> [WHAT THIS TASK INVOLVES] Throughout the listing that follows, find each line with the word "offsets" and copy it.
══════════════════════════════
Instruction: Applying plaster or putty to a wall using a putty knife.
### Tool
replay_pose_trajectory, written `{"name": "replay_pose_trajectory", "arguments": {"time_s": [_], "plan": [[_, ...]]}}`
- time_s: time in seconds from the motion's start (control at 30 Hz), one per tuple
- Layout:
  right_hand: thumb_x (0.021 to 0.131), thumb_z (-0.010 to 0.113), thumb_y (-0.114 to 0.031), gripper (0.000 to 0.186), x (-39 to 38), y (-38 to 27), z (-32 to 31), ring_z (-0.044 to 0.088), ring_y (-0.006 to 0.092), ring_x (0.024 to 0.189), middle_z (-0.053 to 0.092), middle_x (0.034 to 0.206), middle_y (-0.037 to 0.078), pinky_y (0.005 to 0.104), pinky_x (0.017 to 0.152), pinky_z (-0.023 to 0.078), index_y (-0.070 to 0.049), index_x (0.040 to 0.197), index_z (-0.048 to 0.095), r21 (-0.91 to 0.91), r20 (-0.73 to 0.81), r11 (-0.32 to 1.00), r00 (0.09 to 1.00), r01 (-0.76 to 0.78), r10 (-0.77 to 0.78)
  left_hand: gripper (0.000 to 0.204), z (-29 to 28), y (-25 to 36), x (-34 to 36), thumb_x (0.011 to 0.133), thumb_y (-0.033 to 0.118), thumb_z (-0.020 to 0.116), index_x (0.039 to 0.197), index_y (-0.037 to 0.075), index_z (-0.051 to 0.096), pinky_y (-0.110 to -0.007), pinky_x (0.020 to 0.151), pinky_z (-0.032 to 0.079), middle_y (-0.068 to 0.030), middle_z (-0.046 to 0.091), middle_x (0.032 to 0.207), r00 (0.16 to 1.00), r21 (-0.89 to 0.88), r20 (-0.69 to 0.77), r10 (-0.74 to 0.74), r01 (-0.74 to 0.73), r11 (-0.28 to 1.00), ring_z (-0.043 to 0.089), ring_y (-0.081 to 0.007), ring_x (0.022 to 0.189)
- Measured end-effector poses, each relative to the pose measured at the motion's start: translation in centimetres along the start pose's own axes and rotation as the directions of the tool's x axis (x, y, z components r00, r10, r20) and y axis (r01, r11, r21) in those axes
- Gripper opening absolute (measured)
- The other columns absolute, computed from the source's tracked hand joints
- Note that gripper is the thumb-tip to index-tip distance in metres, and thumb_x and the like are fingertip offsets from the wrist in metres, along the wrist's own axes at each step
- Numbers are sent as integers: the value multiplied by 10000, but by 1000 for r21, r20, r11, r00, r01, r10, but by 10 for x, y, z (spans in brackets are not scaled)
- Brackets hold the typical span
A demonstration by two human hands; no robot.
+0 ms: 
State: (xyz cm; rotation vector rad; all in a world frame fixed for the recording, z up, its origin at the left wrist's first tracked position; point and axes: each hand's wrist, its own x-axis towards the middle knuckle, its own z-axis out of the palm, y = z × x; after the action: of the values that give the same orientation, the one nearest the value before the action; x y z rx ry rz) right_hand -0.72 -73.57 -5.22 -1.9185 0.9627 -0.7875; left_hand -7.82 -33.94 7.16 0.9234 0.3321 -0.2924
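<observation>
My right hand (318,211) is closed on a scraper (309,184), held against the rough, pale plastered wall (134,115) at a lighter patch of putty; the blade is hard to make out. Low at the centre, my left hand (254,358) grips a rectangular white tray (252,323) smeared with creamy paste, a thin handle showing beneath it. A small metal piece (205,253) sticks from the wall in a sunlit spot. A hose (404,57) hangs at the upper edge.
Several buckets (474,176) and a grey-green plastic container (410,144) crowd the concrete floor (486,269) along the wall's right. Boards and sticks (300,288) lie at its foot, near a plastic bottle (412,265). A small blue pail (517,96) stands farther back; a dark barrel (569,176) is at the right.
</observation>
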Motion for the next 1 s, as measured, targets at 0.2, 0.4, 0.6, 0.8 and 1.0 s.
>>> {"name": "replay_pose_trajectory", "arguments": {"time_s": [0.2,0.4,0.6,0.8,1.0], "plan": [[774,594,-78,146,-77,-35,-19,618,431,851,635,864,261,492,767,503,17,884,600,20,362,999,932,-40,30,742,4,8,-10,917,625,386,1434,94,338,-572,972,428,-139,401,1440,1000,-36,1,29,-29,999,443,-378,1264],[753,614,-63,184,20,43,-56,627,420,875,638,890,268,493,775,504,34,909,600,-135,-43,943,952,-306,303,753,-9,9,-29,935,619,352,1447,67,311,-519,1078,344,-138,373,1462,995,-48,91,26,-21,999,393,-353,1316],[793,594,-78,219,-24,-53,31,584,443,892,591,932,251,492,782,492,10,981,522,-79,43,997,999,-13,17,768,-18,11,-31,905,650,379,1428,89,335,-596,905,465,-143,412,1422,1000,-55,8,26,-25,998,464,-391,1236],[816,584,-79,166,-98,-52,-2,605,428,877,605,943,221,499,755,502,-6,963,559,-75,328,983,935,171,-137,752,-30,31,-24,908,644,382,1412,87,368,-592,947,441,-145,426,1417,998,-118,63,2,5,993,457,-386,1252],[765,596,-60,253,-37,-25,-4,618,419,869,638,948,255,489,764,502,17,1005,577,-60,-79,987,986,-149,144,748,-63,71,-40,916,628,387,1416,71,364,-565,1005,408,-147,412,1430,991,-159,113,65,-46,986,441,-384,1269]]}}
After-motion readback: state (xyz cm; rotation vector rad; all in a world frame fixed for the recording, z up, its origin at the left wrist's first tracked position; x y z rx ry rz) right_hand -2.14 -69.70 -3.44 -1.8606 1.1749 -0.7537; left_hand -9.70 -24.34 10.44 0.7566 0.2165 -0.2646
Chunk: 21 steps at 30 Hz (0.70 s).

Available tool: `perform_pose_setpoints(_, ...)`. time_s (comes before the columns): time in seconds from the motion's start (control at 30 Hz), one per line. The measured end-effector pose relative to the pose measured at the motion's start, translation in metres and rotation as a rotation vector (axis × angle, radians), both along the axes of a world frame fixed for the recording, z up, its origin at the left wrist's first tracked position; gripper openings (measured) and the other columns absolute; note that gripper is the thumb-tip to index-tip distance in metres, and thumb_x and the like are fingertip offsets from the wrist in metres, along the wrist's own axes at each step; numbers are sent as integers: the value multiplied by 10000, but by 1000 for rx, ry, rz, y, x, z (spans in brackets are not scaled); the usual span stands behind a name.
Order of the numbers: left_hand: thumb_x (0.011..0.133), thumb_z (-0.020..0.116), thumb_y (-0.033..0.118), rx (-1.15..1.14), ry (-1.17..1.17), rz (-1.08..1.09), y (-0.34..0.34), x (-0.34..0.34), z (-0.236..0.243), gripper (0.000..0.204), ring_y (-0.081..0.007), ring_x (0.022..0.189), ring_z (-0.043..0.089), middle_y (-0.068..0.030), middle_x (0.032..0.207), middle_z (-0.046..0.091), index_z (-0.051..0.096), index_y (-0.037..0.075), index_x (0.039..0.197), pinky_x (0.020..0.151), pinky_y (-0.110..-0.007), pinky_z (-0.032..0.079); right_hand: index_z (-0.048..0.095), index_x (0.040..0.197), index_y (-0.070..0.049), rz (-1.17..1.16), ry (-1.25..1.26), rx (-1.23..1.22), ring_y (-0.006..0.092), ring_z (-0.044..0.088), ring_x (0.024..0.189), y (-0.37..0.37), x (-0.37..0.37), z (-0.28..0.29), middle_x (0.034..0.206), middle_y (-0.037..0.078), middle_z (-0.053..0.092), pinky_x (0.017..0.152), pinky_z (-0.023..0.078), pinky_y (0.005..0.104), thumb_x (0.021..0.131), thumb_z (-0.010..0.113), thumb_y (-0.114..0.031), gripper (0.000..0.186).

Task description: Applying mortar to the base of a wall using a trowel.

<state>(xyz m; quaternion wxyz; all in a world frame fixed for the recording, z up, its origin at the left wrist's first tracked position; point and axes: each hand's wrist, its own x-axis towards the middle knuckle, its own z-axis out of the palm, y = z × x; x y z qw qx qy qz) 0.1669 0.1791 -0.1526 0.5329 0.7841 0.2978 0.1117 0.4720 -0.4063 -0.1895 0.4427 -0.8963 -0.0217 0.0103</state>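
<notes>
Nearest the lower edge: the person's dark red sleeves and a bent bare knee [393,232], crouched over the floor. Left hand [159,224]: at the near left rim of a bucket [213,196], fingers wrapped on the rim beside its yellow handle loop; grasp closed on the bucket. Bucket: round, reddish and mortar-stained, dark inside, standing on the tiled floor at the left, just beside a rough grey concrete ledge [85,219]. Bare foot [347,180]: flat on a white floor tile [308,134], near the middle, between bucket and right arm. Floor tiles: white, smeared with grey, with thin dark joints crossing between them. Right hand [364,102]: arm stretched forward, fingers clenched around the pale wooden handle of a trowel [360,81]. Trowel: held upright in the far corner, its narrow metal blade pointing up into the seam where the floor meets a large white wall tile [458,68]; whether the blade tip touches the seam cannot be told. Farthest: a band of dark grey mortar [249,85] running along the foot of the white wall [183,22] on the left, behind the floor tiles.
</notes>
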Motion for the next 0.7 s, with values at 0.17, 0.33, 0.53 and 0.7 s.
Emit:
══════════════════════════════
> [RESPONSE AREA]
- Note that gripper is the thumb-tip to index-tip distance in metres, and thumb_x and the like are fingertip offsets from the wrist in metres, along the wrist's own axes at each step
Available tool: `perform_pose_setpoints(_, ...)`. time_s (comes before the columns): time in seconds from the motion's start (control at 30 Hz), one per line. The measured end-effector pose relative to the pose measured at the motion's start, translation in metres and rotation as a rotation vector (axis × angle, radians), both along the axes of a world frame fixed for the recording, z up, its origin at the left wrist's first tracked position; gripper openings (measured) and the other columns absolute; note that gripper is the thumb-tip to index-tip distance in metres, and thumb_x and the like are fingertip offsets from the wrist in metres, along the wrist's own axes at each step; numbers are sent as integers: the value multiplied by 10000, but by 1000 for rx, ry, rz, y, x, z (spans in brackets are not scaled); the usual span stands behind a name.

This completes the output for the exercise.